[[ PROVIDED DATA, beginning ]]

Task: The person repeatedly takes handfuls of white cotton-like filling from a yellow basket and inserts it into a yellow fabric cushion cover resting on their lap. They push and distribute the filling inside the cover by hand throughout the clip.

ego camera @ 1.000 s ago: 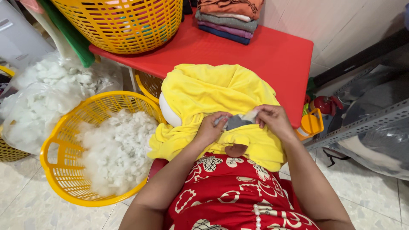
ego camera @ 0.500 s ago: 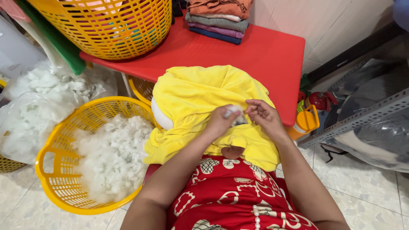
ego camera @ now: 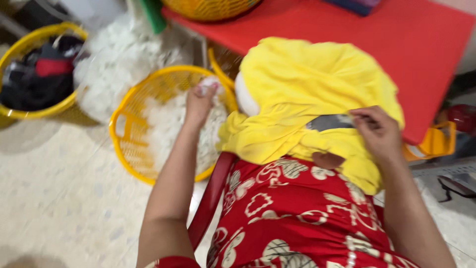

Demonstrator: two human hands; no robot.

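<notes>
— Why does the yellow cloth lie across the person's lap, its far end up on the red worktop?

— Probably so the opening faces the person: there is a grey gap in the cloth on its near side, and the right hand sits at that gap. Its fingers look pressed together on the cloth's edge, pinching it, though blur hides the detail.

— And the left hand?

— It reaches left of the yellow cloth, over the yellow basket of white stuffing, fingers curled shut around a small white tuft.

— Anything else?

— Further left of the cloth, another yellow basket holds dark clothes.
</notes>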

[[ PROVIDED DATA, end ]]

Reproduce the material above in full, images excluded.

## RESPONSE
Task: The person repeatedly takes handfuls of white cotton-like filling from a yellow basket and inserts it into a yellow fabric cushion cover resting on their lap. They push and distribute the filling inside the cover by hand throughout the clip.

ego camera @ 1.000 s ago: 
ego camera @ 0.500 s ago: 
ego camera @ now: 

Demonstrator: two human hands; no robot.

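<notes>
— Why does the yellow cloth lie across the person's lap, its far end up on the red worktop?

— Probably so the opening faces the person: there is a grey gap in the cloth on its near side, and the right hand sits at that gap. Its fingers look pressed together on the cloth's edge, pinching it, though blur hides the detail.

— And the left hand?

— It reaches left of the yellow cloth, over the yellow basket of white stuffing, fingers curled shut around a small white tuft.

— Anything else?

— Further left of the cloth, another yellow basket holds dark clothes.
</notes>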

This output requires nothing further.